---
name: bigquery-historical-data-aggregator
description: Aggregates and analyzes historical data from multiple BigQuery tables with similar schemas. Queries multiple tables using UNION ALL, calculates aggregate metrics (averages, sums, counts), handles table discovery via INFORMATION_SCHEMA, and processes large datasets efficiently with batch queries.
---
# Instructions

## Core Workflow
1.  **Discover Tables:** First, query `INFORMATION_SCHEMA.TABLES` to identify all available tables within the target dataset. This ensures the skill adapts to the actual table names present.
2.  **Aggregate Historical Data:** Construct a SQL query that uses `UNION ALL` to combine data from all identified tables. Calculate the required aggregate metric (e.g., `AVG(score)`) grouped by the relevant key (e.g., `student_id`, `name`).
3.  **Handle Large Results:** For datasets returning many rows (>50), use a batched querying strategy (e.g., `LIMIT` and `OFFSET` or filtering by key ranges) to retrieve the complete result set without truncation.
4.  **Join with Latest Data:** Read the latest data from the provided source (e.g., a local CSV file). Perform a join between the aggregated historical data and the latest data to enable comparative analysis.
5.  **Calculate Deltas & Filter:** Compute the percentage change or difference between historical and latest values. Apply the user-specified threshold filter (e.g., `drop_percentage > 0.25`).
6.  **Output Results:** Write the filtered results to the specified output file (e.g., `bad_student.csv`).
7.  **Trigger Critical Actions:** For records exceeding a higher, critical threshold (e.g., `drop_percentage > 0.45`), execute immediate actions such as writing critical log entries to a designated logging service.

## Key Techniques
*   **Dynamic Table Inclusion:** Use the list from `INFORMATION_SCHEMA` to build the `UNION ALL` query dynamically.

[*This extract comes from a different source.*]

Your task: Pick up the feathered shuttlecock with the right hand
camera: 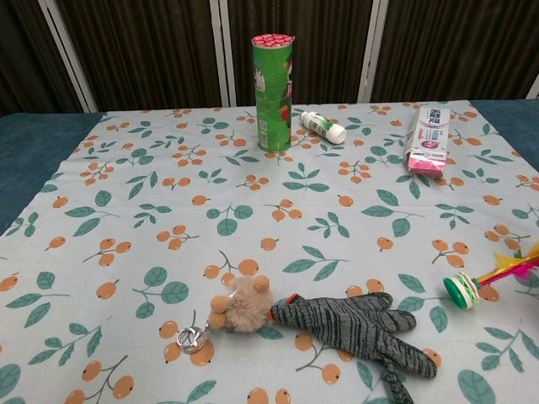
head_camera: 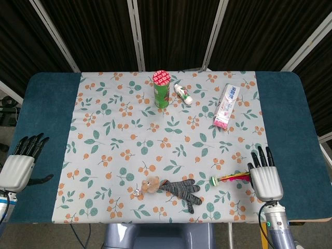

Do not hardcode table names.
*   **Efficient Batch Retrieval:** When the final aggregated list or intermediate results are large, retrieve data in manageable chunks using `WHERE` clauses on sequential keys or `LIMIT/OFFSET`.
*   **Precise Percentage Calculation:** Ensure the percentage change formula is correct: `(historical_value - latest_value) / historical_value`.
*   **Logging for Notification:** When writing critical logs, include all necessary identifiers (e.g., name, ID) and context so downstream systems can trigger alerts or notifications.

## Error Handling & Validation
*   Confirm the target dataset exists before querying.
*   Verify that source files (e.g., CSV) exist and are readable.
*   Validate that the log bucket or destination for critical alerts exists and is accessible.

## Bundled Resources
*   `scripts/aggregate_query_template.sql`: A parameterized SQL template for the core aggregation logic.
*   `references/schema_example.md`: An example schema to illustrate the expected table structure.

---